Task to carry out » Output, exactly as written, the lines below starting at the line containing "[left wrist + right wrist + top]" and ending at the line containing "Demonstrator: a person". Drop the pictures and keep both end lines.

Entries provided »

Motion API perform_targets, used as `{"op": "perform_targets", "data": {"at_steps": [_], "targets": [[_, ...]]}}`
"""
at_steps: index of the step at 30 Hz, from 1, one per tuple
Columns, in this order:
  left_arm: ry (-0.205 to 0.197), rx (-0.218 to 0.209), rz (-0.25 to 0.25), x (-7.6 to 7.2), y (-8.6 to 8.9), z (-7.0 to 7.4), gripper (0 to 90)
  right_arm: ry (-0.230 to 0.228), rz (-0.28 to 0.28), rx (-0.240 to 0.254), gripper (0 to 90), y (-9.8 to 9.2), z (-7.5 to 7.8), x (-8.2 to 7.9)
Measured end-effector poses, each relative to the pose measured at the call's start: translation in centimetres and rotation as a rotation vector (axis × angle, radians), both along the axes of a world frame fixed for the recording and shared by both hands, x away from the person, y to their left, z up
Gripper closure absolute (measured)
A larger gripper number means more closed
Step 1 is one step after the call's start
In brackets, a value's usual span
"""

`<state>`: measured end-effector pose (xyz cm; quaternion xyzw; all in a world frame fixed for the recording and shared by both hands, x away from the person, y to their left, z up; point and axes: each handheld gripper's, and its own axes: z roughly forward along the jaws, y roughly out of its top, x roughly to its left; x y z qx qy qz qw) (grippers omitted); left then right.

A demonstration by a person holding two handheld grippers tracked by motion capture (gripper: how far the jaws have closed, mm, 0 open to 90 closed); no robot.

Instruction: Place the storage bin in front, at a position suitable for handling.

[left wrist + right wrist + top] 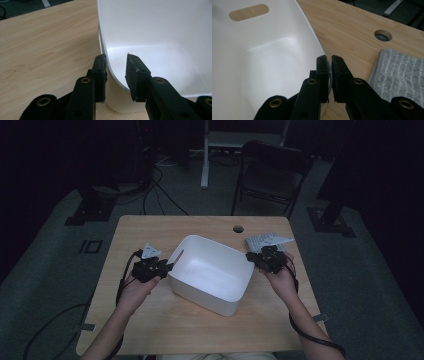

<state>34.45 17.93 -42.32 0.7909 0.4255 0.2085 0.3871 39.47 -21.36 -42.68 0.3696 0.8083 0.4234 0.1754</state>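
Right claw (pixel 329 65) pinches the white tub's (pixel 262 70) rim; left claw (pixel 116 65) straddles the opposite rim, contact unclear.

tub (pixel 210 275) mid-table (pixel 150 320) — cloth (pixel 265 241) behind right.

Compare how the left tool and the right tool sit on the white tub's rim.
The left tool straddles the white tub's rim with a gap showing beside its inner pad; the right tool has its pads pressed tight on the rim. The left tool sits at the tub's left wall, the right tool at the wall nearest the grey striped cloth. Both have one jaw inside the tub and one outside.
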Motion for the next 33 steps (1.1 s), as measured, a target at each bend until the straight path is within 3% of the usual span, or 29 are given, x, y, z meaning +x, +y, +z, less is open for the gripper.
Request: {"op": "perform_targets", "data": {"at_steps": [4,6,11,13,14,16,18,22,27,30,31,33], "targets": [[0.008,0.008,-0.002,-0.3,-0.1,0.1,69.6,-0.015,-0.004,-0.029,84.5,0.4,0.1,0.6],[0.022,-0.015,-0.009,-0.3,0.0,0.1,67.8,-0.011,-0.01,-0.029,83.7,0.5,0.2,0.8],[0.08,-0.095,0.012,0.3,0.8,-0.1,38.8,-0.015,-0.015,0.015,75.2,0.4,0.2,0.5],[0.097,-0.103,0.048,0.7,1.0,0.0,34.1,-0.027,-0.018,0.026,72.0,0.3,0.4,0.0],[0.109,-0.1,0.048,0.8,1.0,0.0,26.8,-0.033,-0.018,0.029,71.0,0.3,0.5,-0.2],[0.092,-0.111,0.061,0.8,1.0,0.4,25.1,-0.045,-0.023,0.044,70.4,0.1,0.9,-0.6],[0.091,-0.164,0.001,0.8,1.3,0.7,14.8,-0.046,-0.014,0.073,69.4,-0.1,1.3,-1.1],[0.023,-0.152,-0.006,1.0,1.4,1.2,15.2,-0.071,-0.021,0.092,65.9,-0.3,2.0,-2.1],[0.001,-0.087,-0.027,1.9,0.5,1.2,16.7,-0.088,-0.044,0.069,60.6,-0.4,2.0,-2.6],[-0.012,-0.087,-0.037,2.2,0.3,1.2,30.1,-0.076,-0.052,0.077,60.1,-0.6,1.6,-2.7],[-0.012,-0.087,-0.037,2.2,0.3,1.2,30.1,-0.071,-0.056,0.08,60.1,-0.7,1.4,-2.7],[-0.013,-0.076,-0.054,2.9,0.0,0.9,42.1,-0.052,-0.064,0.086,59.9,-0.9,0.7,-2.4]]}}
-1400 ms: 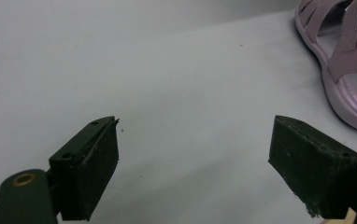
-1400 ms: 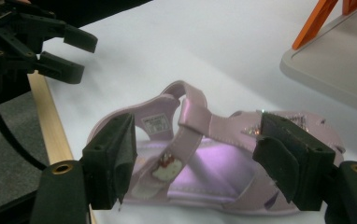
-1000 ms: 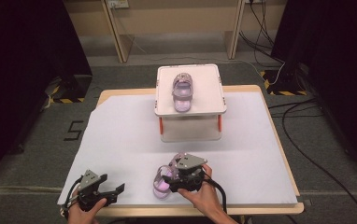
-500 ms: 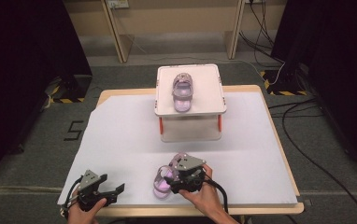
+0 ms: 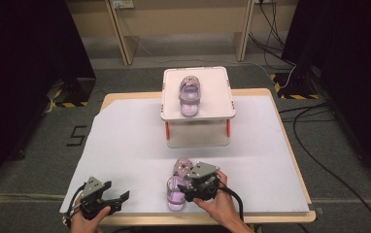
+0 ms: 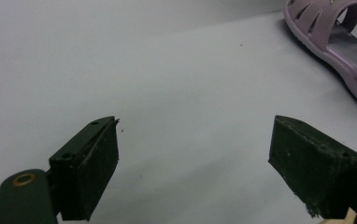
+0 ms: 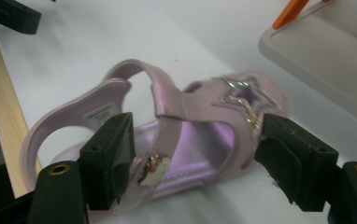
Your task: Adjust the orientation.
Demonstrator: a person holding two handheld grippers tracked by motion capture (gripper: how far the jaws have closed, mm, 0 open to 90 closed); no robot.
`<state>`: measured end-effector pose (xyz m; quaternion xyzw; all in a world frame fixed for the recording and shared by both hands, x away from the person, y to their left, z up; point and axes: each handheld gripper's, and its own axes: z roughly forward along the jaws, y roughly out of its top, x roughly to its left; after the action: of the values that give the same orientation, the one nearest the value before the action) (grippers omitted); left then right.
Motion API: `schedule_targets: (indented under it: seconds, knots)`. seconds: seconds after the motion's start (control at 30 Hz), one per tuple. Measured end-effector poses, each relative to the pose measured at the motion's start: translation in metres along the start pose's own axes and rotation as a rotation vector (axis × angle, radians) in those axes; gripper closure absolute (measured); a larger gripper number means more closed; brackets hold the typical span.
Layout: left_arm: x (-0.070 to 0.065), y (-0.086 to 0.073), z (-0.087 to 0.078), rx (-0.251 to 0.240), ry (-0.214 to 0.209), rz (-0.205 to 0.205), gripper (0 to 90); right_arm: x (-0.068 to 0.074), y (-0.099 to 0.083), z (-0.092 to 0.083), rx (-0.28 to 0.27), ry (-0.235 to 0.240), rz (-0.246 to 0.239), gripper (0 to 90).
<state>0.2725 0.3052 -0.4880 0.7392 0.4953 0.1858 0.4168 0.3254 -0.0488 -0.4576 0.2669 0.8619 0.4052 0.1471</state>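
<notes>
The lilac plastic sandal with glitter star (image 7: 176, 135) appears light and flexible; right gripper (image 7: 195, 158) straddles it unclenched, jaws closing. Grasp the midsole, three and nine o'clock.

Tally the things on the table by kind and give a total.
Pink sandals: 2, one on the white stand, one by the right gripper
White stand: 1
Grippers: 2, left gripper, right gripper
Total: 5

A second lilac sandal (image 5: 189, 94) lies on a white raised platform (image 5: 220, 90) with orange legs, mid-bench (image 5: 290, 213); cables (image 5: 314, 126) trail across the floor.
</notes>
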Motion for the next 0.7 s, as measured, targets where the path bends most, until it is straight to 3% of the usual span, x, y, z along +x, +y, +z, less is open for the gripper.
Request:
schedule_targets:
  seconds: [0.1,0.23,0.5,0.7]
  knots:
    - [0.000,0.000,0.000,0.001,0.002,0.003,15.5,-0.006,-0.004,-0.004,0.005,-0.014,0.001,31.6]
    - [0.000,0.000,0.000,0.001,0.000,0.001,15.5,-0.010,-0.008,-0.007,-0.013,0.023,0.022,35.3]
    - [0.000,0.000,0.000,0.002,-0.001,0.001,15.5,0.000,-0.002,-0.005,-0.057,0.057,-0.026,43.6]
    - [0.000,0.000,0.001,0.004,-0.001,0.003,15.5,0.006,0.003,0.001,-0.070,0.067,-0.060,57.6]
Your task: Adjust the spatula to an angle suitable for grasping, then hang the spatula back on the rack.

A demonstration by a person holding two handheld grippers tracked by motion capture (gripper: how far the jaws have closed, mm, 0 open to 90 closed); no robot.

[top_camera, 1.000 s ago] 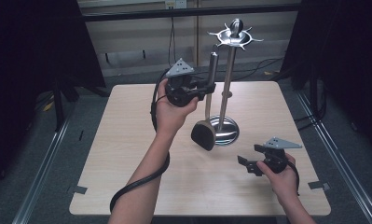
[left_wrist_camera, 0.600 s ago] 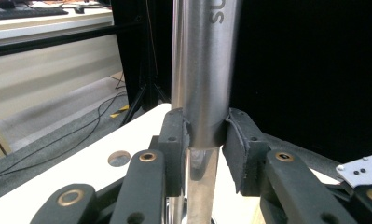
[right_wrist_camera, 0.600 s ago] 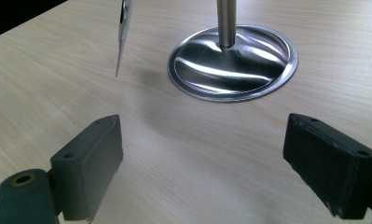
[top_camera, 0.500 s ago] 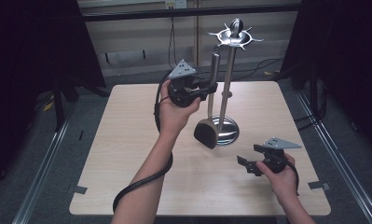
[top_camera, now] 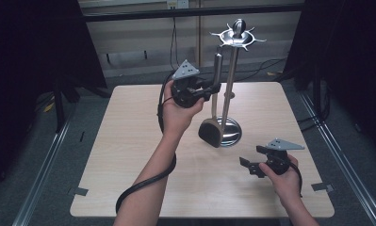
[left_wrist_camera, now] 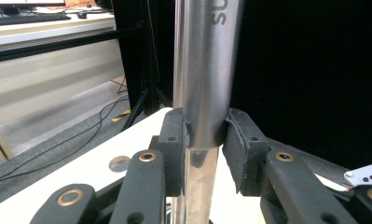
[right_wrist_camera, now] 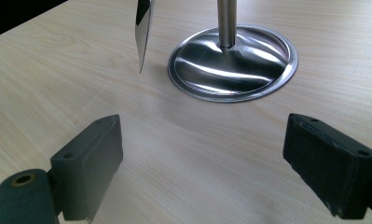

Solution to the problem »
[left wrist + right wrist + top] 

<state>34.45 17.93 -42.32 0.7909 0.4255 0.2085 0.3871 39.47 -21.36 -42.68 0.3696 0.8083 0.4234 0.1754</state>
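Right claw (pixel 329 65) pinches the white tub's (pixel 262 70) rim; left claw (pixel 116 65) straddles the opposite rim, contact unclear.

tub (pixel 210 275) mid-table (pixel 150 320) — cloth (pixel 265 241) behind right.

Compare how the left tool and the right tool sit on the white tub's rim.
The left tool straddles the white tub's rim with a gap showing beside its inner pad; the right tool has its pads pressed tight on the rim. The left tool sits at the tub's left wall, the right tool at the wall nearest the grey striped cloth. Both have one jaw inside the tub and one outside.
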Motion for the next 33 steps (1.1 s), as measured, a target at each bend until the straight path is within 3% of the usual span, or 29 are given, x, y, z meaning +x, +y, +z, less is open for the gripper.
Request: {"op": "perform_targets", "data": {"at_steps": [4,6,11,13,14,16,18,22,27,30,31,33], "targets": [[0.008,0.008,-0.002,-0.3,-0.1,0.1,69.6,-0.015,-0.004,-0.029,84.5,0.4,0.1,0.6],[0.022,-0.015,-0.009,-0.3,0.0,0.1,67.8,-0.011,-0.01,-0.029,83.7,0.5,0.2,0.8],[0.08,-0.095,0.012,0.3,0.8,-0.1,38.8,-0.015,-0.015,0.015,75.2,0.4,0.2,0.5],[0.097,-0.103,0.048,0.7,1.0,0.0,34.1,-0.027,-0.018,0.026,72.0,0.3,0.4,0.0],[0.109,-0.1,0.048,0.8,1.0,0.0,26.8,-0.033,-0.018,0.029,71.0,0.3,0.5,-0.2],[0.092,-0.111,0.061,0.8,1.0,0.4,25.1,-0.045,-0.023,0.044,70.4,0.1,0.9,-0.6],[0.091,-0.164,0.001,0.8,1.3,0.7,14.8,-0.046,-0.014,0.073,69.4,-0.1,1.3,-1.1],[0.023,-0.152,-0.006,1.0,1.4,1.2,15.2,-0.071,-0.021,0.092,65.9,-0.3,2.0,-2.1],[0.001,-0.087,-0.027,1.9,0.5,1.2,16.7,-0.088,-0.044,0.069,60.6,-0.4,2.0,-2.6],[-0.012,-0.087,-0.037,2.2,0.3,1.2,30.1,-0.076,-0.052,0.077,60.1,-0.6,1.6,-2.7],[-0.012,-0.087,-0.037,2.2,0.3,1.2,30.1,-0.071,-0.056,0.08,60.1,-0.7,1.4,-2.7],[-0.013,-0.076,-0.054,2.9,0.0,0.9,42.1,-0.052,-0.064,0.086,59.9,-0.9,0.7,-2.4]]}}
-1400 ms: 
-1400 ms: 
-1000 ms: 
-500 ms: 
+0 ms: 
+0 ms: 
+0 ms: 
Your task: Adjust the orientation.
Demonstrator: a person holding two handheld grippers tracked by motion capture (gripper: how far the jaws have closed, mm, 0 open to 90 closed); no robot.

Nothing further is required of this output.